> **Task goal**: Look over the material for the string "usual". Copy every line where it turns up.

> **Information**:
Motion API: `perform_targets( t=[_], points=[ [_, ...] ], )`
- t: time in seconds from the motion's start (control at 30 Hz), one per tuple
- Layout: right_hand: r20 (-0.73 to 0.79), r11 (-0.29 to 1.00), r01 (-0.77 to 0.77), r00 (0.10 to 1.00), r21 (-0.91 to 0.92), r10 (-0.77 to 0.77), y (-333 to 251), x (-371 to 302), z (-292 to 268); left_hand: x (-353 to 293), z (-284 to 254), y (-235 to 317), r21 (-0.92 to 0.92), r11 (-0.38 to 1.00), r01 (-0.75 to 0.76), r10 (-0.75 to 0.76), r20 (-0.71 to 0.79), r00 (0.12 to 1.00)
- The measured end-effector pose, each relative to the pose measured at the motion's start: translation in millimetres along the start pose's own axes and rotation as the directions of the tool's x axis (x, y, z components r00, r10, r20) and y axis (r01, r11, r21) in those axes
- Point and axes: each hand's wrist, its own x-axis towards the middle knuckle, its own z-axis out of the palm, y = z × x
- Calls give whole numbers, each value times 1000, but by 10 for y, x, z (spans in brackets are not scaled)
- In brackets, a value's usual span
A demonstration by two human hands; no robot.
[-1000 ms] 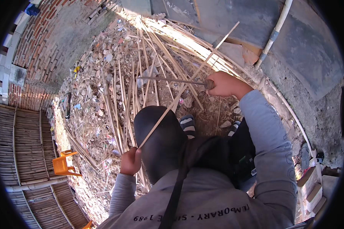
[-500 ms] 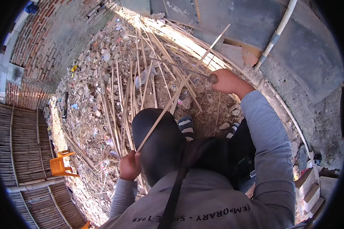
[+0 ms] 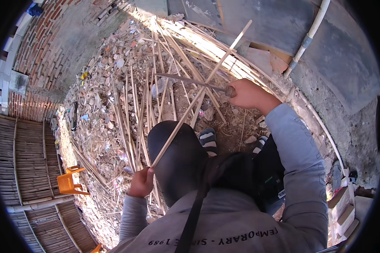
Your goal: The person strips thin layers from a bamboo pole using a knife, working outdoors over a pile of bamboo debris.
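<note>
A long pale bamboo strip (image 3: 179,123) runs slantwise from my left hand (image 3: 141,183), over my black-clad knee, to the upper right. My left hand is closed on its near end. In my right hand (image 3: 248,93) is a knife (image 3: 189,80), gripped by its short handle. The narrow, dark blade points left and crosses the strip near its middle; I cannot tell whether it touches. Several more bamboo strips (image 3: 126,122) lie on the ground beyond and left of my knee.
Rubble and litter (image 3: 101,95) cover the ground to the left. Grey panels (image 3: 274,25) and a pale pipe (image 3: 310,36) stand at the far right. An orange plastic chair (image 3: 66,182) is at the left, beside a slatted bamboo wall (image 3: 27,156). A brick wall (image 3: 42,50) rises behind.
My right hand and the knife have moved slightly left and toward me, with the blade further across the strip. My left hand has shifted a little left, still holding the strip's end.
</note>
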Motion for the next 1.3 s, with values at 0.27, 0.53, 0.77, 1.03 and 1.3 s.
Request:
perform_targets(
  t=[0.27,0.53,0.77,1.03,1.3],
  points=[
    [50,998,47,998,33,-49,-58,32,88,79,56,-35,-29,998,-51,51,-7,999],
    [-36,959,207,975,-195,-218,-301,-46,101,-10,132,-61,-34,998,-55,53,-49,997],
    [-10,999,29,1000,-21,-30,-106,-120,71,5,86,19,31,999,-44,45,-42,998],
    [-38,1000,7,999,-17,-8,-80,-69,82,-18,99,73,102,993,-62,69,-68,995],
    [36,974,158,987,-161,-154,-420,-133,110,-219,118,-69,70,996,-53,57,-56,997]
  ],
)
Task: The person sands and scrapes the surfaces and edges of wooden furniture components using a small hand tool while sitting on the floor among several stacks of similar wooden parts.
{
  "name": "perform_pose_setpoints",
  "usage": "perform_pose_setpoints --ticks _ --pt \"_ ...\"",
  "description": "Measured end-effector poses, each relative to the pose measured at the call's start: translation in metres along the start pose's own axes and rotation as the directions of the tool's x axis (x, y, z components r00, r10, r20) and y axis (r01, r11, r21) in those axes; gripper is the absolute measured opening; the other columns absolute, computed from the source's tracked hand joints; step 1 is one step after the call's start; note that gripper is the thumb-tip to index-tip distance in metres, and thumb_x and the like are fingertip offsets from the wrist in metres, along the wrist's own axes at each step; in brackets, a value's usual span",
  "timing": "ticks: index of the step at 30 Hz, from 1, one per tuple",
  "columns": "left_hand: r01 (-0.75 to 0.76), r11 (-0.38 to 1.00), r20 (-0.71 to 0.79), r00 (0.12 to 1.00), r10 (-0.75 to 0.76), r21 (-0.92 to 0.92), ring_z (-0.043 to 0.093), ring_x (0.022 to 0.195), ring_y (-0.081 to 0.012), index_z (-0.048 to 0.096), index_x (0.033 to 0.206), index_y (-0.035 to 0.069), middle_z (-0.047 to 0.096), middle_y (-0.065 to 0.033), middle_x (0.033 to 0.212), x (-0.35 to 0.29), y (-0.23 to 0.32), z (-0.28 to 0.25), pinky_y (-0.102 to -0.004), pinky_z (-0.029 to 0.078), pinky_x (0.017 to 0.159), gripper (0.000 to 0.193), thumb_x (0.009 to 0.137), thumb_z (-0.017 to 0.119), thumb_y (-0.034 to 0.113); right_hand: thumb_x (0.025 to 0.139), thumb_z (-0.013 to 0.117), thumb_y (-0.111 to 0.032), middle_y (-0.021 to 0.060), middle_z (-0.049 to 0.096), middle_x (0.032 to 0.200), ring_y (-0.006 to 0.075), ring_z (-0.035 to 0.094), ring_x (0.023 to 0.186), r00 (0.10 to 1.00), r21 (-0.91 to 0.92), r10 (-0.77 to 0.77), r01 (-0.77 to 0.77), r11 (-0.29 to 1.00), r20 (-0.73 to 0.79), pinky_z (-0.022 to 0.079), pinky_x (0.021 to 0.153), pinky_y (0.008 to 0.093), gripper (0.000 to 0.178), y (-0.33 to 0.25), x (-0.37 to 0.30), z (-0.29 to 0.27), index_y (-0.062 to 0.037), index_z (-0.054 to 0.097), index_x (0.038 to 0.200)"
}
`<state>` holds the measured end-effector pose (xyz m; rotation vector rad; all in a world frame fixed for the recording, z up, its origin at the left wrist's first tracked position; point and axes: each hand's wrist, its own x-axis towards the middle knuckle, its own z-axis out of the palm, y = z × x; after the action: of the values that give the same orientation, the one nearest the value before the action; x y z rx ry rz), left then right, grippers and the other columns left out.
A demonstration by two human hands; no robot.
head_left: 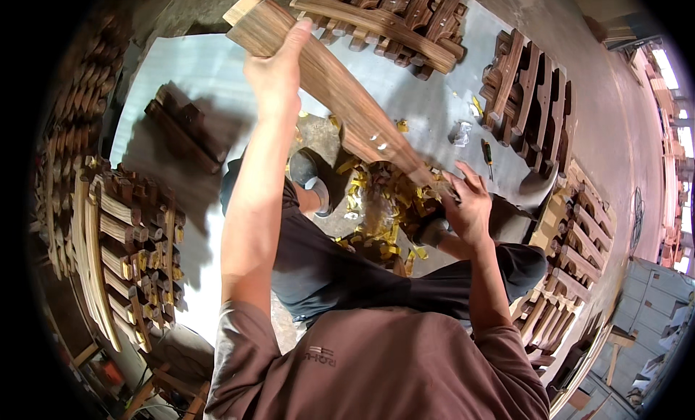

> **Reply to the exercise**:
- In brackets, a value's usual span
  "description": "Measured end-effector poses, each relative to the pose measured at the call's start: translation in metres along the start pose's own axes and rotation as the directions of the tool's x axis (x, y, z components r00, r10, r20) and y axis (r01, r11, r21) in those axes; gripper is the absolute measured opening; the other columns absolute, computed from the source's tracked hand joints; step 1 is one step after the call's start; note that gripper is the thumb-tip to index-tip distance in metres, and thumb_x and the like are fingertip offsets from the wrist in metres, along the wrist's own axes at each step; in brackets, a value's usual span",

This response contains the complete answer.